Anders Jonasson perscrutou o Dr. Peter Teleborian durante uns dez segundos antes de fazer um gesto incisivo de mãos.
— Não vou contestar o seu diagnóstico, doutor Teleborian, mas o senhor nunca considerou a possibilidade de um diagnóstico mais simples?
— Como assim?
— A síndrome de Asperger, por exemplo. Claro, eu não a submeti a nenhum exame psiquiátrico, mas, se me perguntassem, minha primeira opinião seria alguma forma de autismo. O que explicaria sua incapacidade em se subjugar às convenções sociais.
— Lamento, mas os pacientes de Asperger não costumam atear fogo nos pais.
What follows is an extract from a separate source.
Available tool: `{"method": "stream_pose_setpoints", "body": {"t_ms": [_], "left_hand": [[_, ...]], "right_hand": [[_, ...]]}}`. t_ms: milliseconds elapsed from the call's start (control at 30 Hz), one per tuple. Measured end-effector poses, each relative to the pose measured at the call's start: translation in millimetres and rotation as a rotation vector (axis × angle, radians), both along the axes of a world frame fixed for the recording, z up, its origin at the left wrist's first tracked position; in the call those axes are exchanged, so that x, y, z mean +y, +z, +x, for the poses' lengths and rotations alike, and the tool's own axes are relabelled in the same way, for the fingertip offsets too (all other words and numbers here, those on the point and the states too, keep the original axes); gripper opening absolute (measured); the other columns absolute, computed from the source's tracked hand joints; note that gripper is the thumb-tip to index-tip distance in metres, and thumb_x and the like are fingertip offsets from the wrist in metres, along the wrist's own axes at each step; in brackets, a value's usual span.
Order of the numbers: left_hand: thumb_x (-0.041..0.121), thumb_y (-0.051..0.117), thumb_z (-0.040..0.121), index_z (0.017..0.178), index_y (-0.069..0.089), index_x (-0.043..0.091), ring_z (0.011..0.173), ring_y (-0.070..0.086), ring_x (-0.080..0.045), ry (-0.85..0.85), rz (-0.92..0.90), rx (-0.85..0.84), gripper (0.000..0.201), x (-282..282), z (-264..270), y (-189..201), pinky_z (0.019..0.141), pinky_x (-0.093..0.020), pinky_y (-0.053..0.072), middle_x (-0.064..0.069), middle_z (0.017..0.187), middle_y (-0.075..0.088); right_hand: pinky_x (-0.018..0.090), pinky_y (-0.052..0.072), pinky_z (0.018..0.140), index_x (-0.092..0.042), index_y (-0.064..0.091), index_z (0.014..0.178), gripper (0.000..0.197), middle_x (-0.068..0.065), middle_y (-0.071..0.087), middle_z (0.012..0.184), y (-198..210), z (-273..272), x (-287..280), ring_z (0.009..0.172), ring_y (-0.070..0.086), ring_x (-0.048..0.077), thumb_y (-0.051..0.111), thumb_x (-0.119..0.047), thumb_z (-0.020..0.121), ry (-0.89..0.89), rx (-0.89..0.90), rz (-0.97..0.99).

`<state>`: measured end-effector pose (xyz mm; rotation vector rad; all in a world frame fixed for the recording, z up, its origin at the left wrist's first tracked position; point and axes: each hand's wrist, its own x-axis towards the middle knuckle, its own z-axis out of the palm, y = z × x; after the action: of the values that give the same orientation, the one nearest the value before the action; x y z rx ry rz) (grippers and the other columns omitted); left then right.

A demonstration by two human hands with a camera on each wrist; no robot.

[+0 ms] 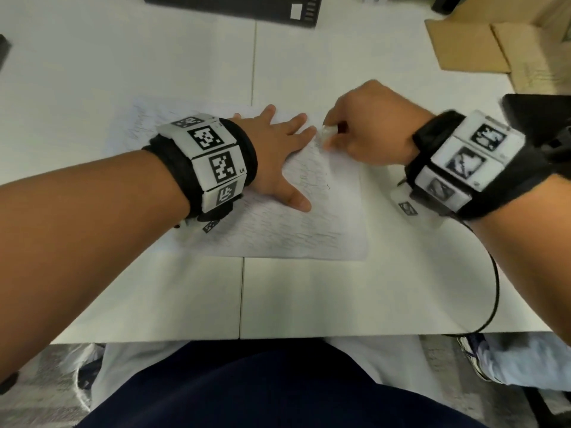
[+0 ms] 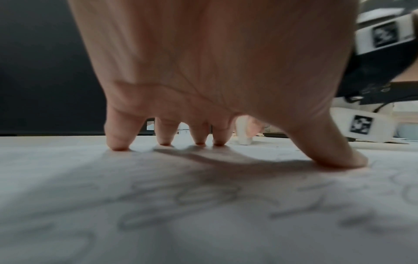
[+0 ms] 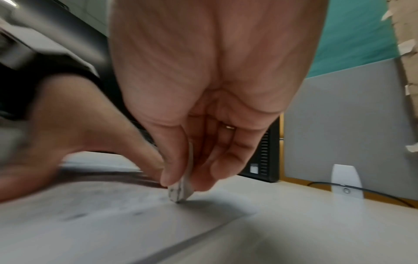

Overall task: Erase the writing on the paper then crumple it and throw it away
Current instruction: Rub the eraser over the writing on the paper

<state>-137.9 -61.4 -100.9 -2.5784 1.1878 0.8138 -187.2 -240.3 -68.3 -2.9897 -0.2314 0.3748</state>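
Note:
A white sheet of paper (image 1: 278, 230) covered in faint pencil writing lies flat on the white table (image 1: 154, 72). My left hand (image 1: 278, 149) lies spread on the paper's upper middle, its straight fingers (image 2: 118, 141) and thumb pressing it down. My right hand (image 1: 364, 125) pinches a small white eraser (image 1: 328, 132) between thumb and fingers. The eraser's smudged tip (image 3: 179, 193) touches the paper near its far right edge, just beside the left hand's fingertips. In the left wrist view the eraser (image 2: 243, 134) stands upright beyond the fingers.
A black box (image 1: 234, 7) lies at the table's far edge. Flattened cardboard (image 1: 469, 44) sits at the far right, with a dark object (image 1: 537, 118) beside my right wrist. A black cable (image 1: 491, 291) loops off the front right edge. A grey partition (image 3: 339, 125) stands behind.

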Motion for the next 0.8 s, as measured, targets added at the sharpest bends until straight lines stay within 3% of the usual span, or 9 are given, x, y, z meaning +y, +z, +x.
{"method": "stream_pose_setpoints", "body": {"t_ms": [100,200,333,400,467,500,567,667,800], "left_hand": [[0.096,0.041,0.050,0.150,-0.018,0.039,0.148,-0.015,-0.029,0.003,-0.001,0.009,0.129,0,1,0,0.115,-0.064,0.011,0.019,0.157,-0.024],[0.095,0.044,0.052,0.150,-0.018,0.039,0.148,-0.015,-0.028,-0.010,0.002,0.012,0.129,-1,2,1,0.115,-0.064,0.010,0.018,0.157,-0.024],[0.090,0.052,0.057,0.154,-0.007,0.035,0.149,-0.010,-0.027,-0.027,-0.028,-0.023,0.126,-2,-3,4,0.114,-0.065,0.013,0.013,0.161,-0.016],[0.082,0.060,0.061,0.152,0.018,0.030,0.145,0.009,-0.026,-0.055,-0.104,-0.117,0.113,-1,-9,7,0.108,-0.059,0.029,0.004,0.158,0.007],[0.071,0.066,0.069,0.140,0.036,0.022,0.131,0.030,-0.025,-0.062,-0.169,-0.193,0.091,-2,-13,11,0.091,-0.048,0.044,0.000,0.142,0.029],[0.065,0.066,0.075,0.137,0.040,0.020,0.124,0.036,-0.024,-0.049,-0.174,-0.189,0.081,-3,-14,12,0.085,-0.044,0.046,0.000,0.137,0.034],[0.054,0.064,0.085,0.135,0.044,0.016,0.116,0.045,-0.025,-0.022,-0.170,-0.146,0.066,-1,-14,13,0.085,-0.041,0.047,-0.001,0.133,0.040],[0.056,0.059,0.087,0.142,0.040,0.016,0.119,0.050,-0.026,0.035,-0.184,-0.062,0.071,6,-17,8,0.096,-0.041,0.046,0.000,0.149,0.028],[0.079,0.053,0.074,0.156,0.000,0.019,0.149,0.005,-0.021,0.015,-0.087,-0.004,0.114,9,-26,3,0.119,-0.045,0.019,0.002,0.163,-0.010]], "right_hand": [[0.042,0.053,0.082,-0.011,0.074,0.106,0.027,0.006,0.068,0.093,-4,-44,10,0.086,0.061,0.025,0.060,-0.032,0.098,0.063,0.047,0.028],[0.031,0.048,0.075,-0.019,0.073,0.115,0.025,-0.005,0.060,0.091,-1,-78,17,0.079,0.055,0.017,0.058,-0.032,0.099,0.090,0.120,0.094],[0.035,0.051,0.079,-0.018,0.074,0.113,0.024,-0.002,0.066,0.090,0,-62,11,0.081,0.057,0.017,0.061,-0.030,0.098,0.055,0.099,0.093],[0.036,0.052,0.079,-0.019,0.076,0.108,0.021,-0.001,0.067,0.088,-1,-42,6,0.082,0.059,0.018,0.064,-0.033,0.097,-0.009,0.073,0.106],[0.033,0.050,0.075,-0.026,0.077,0.097,0.014,-0.002,0.068,0.085,-1,-25,4,0.082,0.062,0.019,0.068,-0.036,0.094,-0.052,0.064,0.139],[0.031,0.048,0.073,-0.029,0.076,0.091,0.011,-0.002,0.068,0.083,-1,-19,5,0.080,0.062,0.019,0.069,-0.037,0.093,-0.063,0.061,0.146],[0.031,0.048,0.070,-0.027,0.073,0.084,0.014,0.001,0.071,0.083,-3,-11,7,0.078,0.063,0.020,0.070,-0.038,0.092,-0.079,0.060,0.163],[0.033,0.047,0.069,-0.019,0.078,0.097,0.021,0.004,0.069,0.083,-9,-10,10,0.077,0.061,0.022,0.066,-0.036,0.096,-0.044,0.038,0.153],[0.042,0.052,0.081,-0.016,0.077,0.106,0.026,0.005,0.067,0.093,-11,-32,11,0.085,0.061,0.025,0.060,-0.035,0.098,0.046,0.029,0.132]]}}
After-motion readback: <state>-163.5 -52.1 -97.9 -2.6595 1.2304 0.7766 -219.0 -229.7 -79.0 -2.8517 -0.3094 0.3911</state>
Acredite, nunca deparei com uma sociopata tão claramente definida.
— O que eu vejo é uma pessoa fechada em si mesma, mas não uma sociopata paranóica.
— Ela é manipuladora ao extremo — disse Peter Teleborian. — Ela se comporta como acha que o senhor gostaria que se comportasse.
Anders Jonasson franziu imperceptivelmente o cenho. Peter Teleborian estava, de repente, contrariando sua própria avaliação de Lisbeth Salander. E se havia uma coisa que ele não percebia nela era a manipulação. Pelo contrário; era uma pessoa que mantinha uma imperturbável distância dos outros e não demonstrava nenhuma emoção. Tentou conciliar o quadro traçado por Teleborian com a idéia que ele próprio formara de Lisbeth Salander.